AUTHOR=Singh Narinder , Wu Shuangye , Tiwari Vijay , Sehgal Sunish , Raupp John , Wilson Duane , Abbasov Mehraj , Gill Bikram , Poland Jesse TITLE=Genomic Analysis Confirms Population Structure and Identifies Inter-Lineage Hybrids in Aegilops tauschii JOURNAL=Frontiers in Plant Science VOLUME=10 YEAR=2019 URL=https://www.frontiersin.org/journals/plant-science/articles/10.3389/fpls.2019.00009 DOI=10.3389/fpls.2019.00009 ISSN=1664-462X ABSTRACT=

Aegilops tauschii, the D-genome donor of bread wheat, Triticum aestivum, is a storehouse of genetic diversity, and an important resource for future wheat improvement. Genomic and population analysis of 549 Ae. tauschii and 103 wheat accessions was performed by using 13,135 high quality SNPs. Population structure, principal component, and cluster analysis confirmed the differentiation of Ae. tauschii into two lineages; lineage 1 (L1) and lineage 2 (L2), the latter being the wheat D-genome donor. Lineage L1 contributes only 2.7% of the total introgression from Ae. tauschii for a set of United States winter wheat lines, confirming the great amount of untapped genetic diversity in L1. Lineage L2 accessions had overall greater allelic diversity and wheat accessions had the least allelic diversity. Both lineages also showed intra-lineage differentiation with L1 being driven by longitudinal gradient and L2 differentiated by altitude. There has previously been little reported on natural hybridization between L1 and L2. We found nine putative inter-lineage hybrids in the population structure analysis, each containing numerous lineage-specific private alleles from both lineages. One hybrid was confirmed as a recombinant inbred between the two lineages, likely artificially post collection.
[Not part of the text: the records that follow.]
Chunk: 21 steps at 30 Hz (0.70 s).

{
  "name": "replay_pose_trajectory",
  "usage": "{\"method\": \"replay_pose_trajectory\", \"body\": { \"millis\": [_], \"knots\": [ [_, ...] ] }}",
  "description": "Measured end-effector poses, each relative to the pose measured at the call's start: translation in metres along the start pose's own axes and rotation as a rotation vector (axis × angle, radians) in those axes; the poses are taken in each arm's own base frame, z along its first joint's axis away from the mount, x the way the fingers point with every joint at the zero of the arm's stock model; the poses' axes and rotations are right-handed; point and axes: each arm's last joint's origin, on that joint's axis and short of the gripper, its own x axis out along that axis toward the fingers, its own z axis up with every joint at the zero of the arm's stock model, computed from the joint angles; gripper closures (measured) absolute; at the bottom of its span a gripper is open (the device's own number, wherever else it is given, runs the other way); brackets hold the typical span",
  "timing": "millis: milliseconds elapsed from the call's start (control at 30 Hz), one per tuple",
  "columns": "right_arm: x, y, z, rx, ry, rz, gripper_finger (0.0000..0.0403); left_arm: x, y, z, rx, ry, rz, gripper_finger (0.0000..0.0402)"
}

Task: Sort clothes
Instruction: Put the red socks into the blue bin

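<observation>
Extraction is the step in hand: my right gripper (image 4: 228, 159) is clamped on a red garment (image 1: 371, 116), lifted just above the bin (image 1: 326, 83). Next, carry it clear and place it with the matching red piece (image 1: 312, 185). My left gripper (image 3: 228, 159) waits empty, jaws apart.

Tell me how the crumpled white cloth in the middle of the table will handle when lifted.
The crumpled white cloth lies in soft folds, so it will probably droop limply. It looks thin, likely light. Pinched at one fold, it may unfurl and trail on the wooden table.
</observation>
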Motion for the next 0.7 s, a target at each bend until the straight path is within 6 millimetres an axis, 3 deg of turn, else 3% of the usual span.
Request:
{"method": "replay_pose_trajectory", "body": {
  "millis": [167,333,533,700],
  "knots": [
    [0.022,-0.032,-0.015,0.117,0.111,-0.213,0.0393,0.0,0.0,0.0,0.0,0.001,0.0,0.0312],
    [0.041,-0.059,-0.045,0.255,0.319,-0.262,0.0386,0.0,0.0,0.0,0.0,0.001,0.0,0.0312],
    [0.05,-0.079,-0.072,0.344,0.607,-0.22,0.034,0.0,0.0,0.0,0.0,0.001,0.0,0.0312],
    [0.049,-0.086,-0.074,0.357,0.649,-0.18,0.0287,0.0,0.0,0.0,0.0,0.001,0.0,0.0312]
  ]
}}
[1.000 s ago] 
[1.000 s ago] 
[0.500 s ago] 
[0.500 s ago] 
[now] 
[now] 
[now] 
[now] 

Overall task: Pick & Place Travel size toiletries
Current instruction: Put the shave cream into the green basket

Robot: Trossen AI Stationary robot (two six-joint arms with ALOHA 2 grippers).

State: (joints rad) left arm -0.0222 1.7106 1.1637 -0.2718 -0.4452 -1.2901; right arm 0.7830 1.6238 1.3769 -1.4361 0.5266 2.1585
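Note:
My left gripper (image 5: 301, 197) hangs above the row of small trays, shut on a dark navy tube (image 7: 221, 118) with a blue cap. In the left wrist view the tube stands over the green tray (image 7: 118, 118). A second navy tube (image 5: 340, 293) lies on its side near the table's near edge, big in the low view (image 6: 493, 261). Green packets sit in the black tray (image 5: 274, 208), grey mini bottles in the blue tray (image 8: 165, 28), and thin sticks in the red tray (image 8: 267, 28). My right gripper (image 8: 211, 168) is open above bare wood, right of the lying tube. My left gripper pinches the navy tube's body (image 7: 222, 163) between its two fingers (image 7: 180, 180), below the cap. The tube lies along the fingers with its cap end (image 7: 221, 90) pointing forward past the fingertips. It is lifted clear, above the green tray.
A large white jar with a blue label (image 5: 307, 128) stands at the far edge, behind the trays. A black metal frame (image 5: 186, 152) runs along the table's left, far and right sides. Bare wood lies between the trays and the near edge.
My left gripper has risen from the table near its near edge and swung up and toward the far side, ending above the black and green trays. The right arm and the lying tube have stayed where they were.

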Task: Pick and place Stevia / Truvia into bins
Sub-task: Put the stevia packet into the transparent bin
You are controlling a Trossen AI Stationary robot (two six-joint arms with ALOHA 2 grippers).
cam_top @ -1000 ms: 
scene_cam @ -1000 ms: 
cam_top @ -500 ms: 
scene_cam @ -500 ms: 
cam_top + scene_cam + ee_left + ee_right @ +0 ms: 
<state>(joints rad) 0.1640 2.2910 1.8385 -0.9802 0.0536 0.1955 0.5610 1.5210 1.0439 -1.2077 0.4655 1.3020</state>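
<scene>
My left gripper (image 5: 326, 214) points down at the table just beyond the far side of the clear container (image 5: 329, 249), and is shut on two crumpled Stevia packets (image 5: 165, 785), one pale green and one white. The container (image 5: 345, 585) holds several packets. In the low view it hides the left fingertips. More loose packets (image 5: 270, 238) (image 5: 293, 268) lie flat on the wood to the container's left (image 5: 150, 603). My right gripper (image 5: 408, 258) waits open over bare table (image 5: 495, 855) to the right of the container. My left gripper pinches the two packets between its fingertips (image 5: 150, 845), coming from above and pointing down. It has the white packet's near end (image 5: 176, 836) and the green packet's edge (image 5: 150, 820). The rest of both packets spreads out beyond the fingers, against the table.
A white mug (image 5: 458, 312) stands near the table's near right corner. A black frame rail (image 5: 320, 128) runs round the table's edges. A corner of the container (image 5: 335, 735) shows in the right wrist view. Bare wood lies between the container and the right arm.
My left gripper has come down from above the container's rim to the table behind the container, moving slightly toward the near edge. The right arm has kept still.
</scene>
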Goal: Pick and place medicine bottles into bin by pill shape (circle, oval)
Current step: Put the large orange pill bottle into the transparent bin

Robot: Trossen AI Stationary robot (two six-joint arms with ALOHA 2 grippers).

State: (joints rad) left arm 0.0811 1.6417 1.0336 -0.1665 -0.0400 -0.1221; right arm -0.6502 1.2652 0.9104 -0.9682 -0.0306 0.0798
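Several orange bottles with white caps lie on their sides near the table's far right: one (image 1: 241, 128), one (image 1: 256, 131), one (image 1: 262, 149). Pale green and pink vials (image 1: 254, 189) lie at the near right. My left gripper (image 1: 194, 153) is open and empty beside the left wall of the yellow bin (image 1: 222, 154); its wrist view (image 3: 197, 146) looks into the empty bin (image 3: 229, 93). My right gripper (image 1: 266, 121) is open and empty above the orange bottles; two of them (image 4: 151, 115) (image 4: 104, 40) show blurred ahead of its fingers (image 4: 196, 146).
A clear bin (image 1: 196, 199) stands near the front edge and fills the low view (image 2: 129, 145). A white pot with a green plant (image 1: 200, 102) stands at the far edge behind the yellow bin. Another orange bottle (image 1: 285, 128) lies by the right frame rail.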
Of the remaining eight putative hybrids, a group of seven from Georgia carry 713 SNPs with private alleles, which points to the possibility of a novel L1–L2 hybrid lineage. To facilitate the use of Ae. tauschii in wheat improvement, a MiniCore consisting of 29 L1 and 11 L2 accessions, has been developed based on genotypic, phenotypic and geographical data. MiniCore reduces the collection size by over 10-fold and captures 84% of the total allelic diversity in the whole collection.